■ PROMPT
What is wanted is every line below from the one with "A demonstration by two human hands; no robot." up to and including the one with "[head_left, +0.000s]", retyped exactly, pictures excluded, nothing else.

■ PROVIDED DATA

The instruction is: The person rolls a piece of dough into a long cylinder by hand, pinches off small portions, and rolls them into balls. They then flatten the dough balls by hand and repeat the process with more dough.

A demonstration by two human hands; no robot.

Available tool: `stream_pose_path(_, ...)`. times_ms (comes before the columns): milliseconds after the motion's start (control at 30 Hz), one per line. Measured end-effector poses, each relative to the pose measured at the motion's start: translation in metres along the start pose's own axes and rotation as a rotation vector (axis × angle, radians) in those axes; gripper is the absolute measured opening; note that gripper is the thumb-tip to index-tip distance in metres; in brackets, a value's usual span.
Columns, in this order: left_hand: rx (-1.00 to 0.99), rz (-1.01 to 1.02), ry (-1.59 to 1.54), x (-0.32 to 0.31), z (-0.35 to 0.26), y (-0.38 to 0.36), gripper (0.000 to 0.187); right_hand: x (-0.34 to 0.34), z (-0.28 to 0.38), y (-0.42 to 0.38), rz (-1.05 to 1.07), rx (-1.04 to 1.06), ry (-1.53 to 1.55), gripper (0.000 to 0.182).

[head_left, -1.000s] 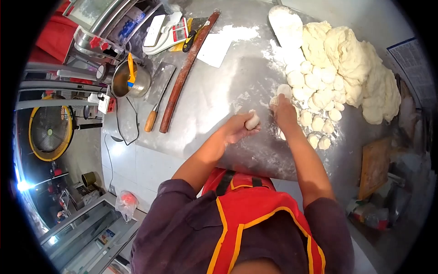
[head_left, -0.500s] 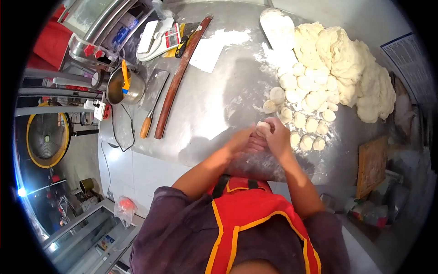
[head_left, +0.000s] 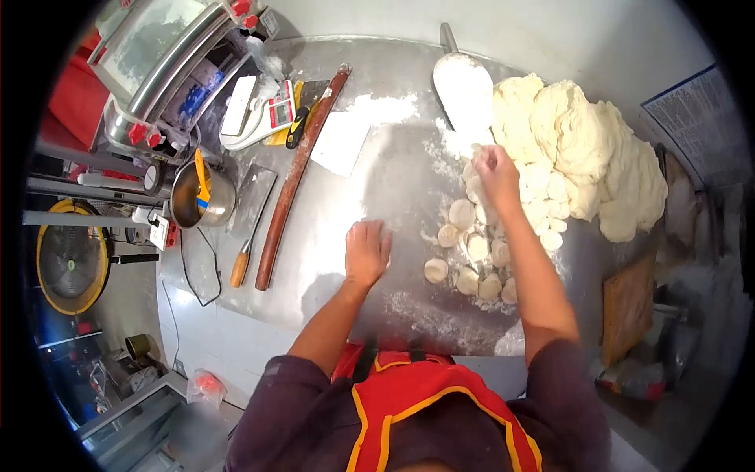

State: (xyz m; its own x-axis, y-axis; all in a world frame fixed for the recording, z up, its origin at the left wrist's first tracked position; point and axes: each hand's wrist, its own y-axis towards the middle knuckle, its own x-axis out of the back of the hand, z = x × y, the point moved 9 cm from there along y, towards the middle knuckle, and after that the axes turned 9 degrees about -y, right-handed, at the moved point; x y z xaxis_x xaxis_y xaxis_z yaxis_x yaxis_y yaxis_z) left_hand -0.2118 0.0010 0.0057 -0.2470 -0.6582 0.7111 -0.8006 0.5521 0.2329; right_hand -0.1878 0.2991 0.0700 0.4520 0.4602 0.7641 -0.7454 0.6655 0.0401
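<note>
My left hand (head_left: pixel 367 250) rests palm down on the steel table (head_left: pixel 314 220), its fingers slightly bent and no object visible under it. Farther out, my right hand (head_left: pixel 497 177) has its fingertips pinched together at the floury edge of the dough pieces. Whatever they hold is too small to make out. Below it lie several flattened round dough pieces (head_left: pixel 462 213), one of them a single disc (head_left: pixel 436 271) at the left end of the front row. Beyond are more dough balls, partly hidden by my right forearm, and a large mound of dough (head_left: pixel 570 134).
A scoop of flour (head_left: pixel 462 88) lies at the back. To the left are a rolling pin (head_left: pixel 303 173), a wooden-handled scraper (head_left: pixel 255 216), a white card (head_left: pixel 340 149), a digital scale (head_left: pixel 255 118) and a metal pot (head_left: pixel 203 193). A wooden board (head_left: pixel 627 311) stands at the right.
My hands have come apart; the dough piece they held now appears to lie in the front row. My right hand has moved forward to the flour, my left to the bare tabletop. The view has shifted.
</note>
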Motion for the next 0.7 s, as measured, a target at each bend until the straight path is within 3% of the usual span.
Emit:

■ COMPLETED TASK
A demonstration by two human hands; no robot.

Available tool: `stream_pose_path(_, ...)`. times_ms (comes before the columns): milliseconds after the motion's start (control at 30 Hz), one per line. Measured end-effector poses, each relative to the pose measured at the motion's start: translation in metres along the start pose's own axes and rotation as a rotation vector (axis × angle, radians) in those axes; gripper is the absolute measured opening; note that gripper is the thumb-tip to index-tip distance in metres; in brackets, a value's usual span.
Columns, in this order: left_hand: rx (-1.00 to 0.99), rz (-1.01 to 1.02), ry (-1.59 to 1.54), x (-0.32 to 0.31), z (-0.35 to 0.26), y (-0.38 to 0.36), gripper (0.000 to 0.187); right_hand: x (-0.34 to 0.34), z (-0.28 to 0.38), y (-0.42 to 0.38), rz (-1.05 to 1.07), rx (-1.04 to 1.06), ry (-1.53 to 1.55), gripper (0.000 to 0.182).

[head_left, -1.000s] 
[head_left, -0.500s] 
[head_left, +0.000s] 

The answer was written out completely.